THE PROBLEM: Your output should be the exact lines from the start of the data through the line containing "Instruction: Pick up", with no pictures.

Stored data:
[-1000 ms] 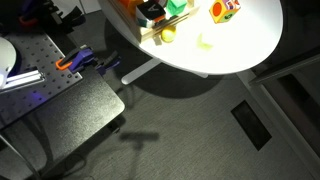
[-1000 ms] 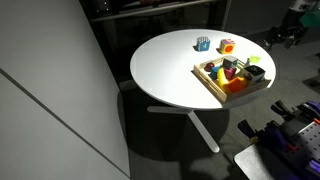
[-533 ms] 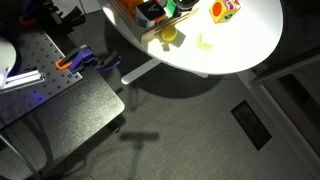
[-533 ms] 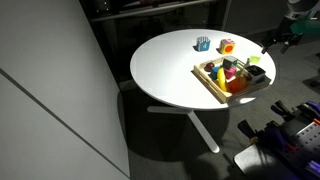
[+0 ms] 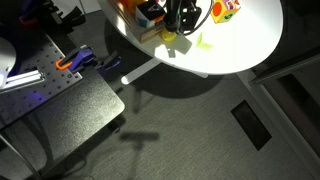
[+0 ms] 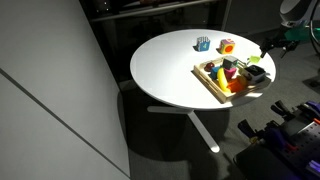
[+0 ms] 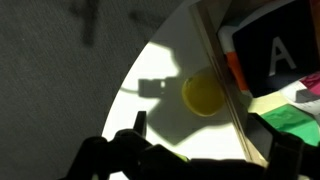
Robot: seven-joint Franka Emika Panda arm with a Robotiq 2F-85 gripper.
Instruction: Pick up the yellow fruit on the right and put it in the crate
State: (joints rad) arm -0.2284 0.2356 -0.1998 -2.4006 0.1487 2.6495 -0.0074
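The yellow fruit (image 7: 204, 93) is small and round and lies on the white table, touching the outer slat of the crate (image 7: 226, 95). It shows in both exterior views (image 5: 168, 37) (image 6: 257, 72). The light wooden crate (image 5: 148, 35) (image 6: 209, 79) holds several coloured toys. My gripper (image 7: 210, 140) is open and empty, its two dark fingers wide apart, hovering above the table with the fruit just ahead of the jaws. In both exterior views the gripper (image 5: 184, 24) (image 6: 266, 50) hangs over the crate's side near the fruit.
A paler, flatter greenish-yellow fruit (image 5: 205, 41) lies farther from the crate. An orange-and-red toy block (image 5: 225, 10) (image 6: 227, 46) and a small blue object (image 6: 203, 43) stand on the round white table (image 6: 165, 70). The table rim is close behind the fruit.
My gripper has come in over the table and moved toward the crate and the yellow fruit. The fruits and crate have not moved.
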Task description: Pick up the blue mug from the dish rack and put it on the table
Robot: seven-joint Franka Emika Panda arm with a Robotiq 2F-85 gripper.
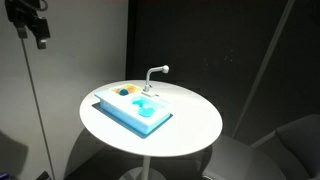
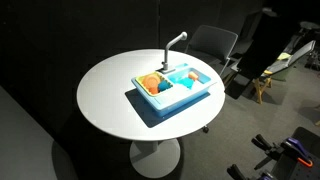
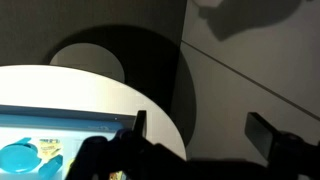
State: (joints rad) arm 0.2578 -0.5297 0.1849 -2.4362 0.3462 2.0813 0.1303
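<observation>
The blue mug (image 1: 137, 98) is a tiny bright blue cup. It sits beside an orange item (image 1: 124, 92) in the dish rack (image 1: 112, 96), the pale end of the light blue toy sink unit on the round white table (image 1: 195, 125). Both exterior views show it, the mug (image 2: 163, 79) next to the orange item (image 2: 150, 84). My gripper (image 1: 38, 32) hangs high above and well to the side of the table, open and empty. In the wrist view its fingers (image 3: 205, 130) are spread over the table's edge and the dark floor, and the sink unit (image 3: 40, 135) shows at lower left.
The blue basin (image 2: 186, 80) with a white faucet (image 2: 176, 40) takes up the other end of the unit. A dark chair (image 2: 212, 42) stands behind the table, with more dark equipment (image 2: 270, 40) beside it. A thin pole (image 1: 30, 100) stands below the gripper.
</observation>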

OUTPUT FOR THIS TASK:
[-1000 ms] 
[-1000 ms] 
[-533 ms] 
[-533 ms] 
[+0 ms] 
[+0 ms] 
[+0 ms] 
Robot: seven-joint Franka Emika Panda arm with a Robotiq 2F-85 gripper.
Instruction: Pick up the yellow fruit on the right and put it in the crate

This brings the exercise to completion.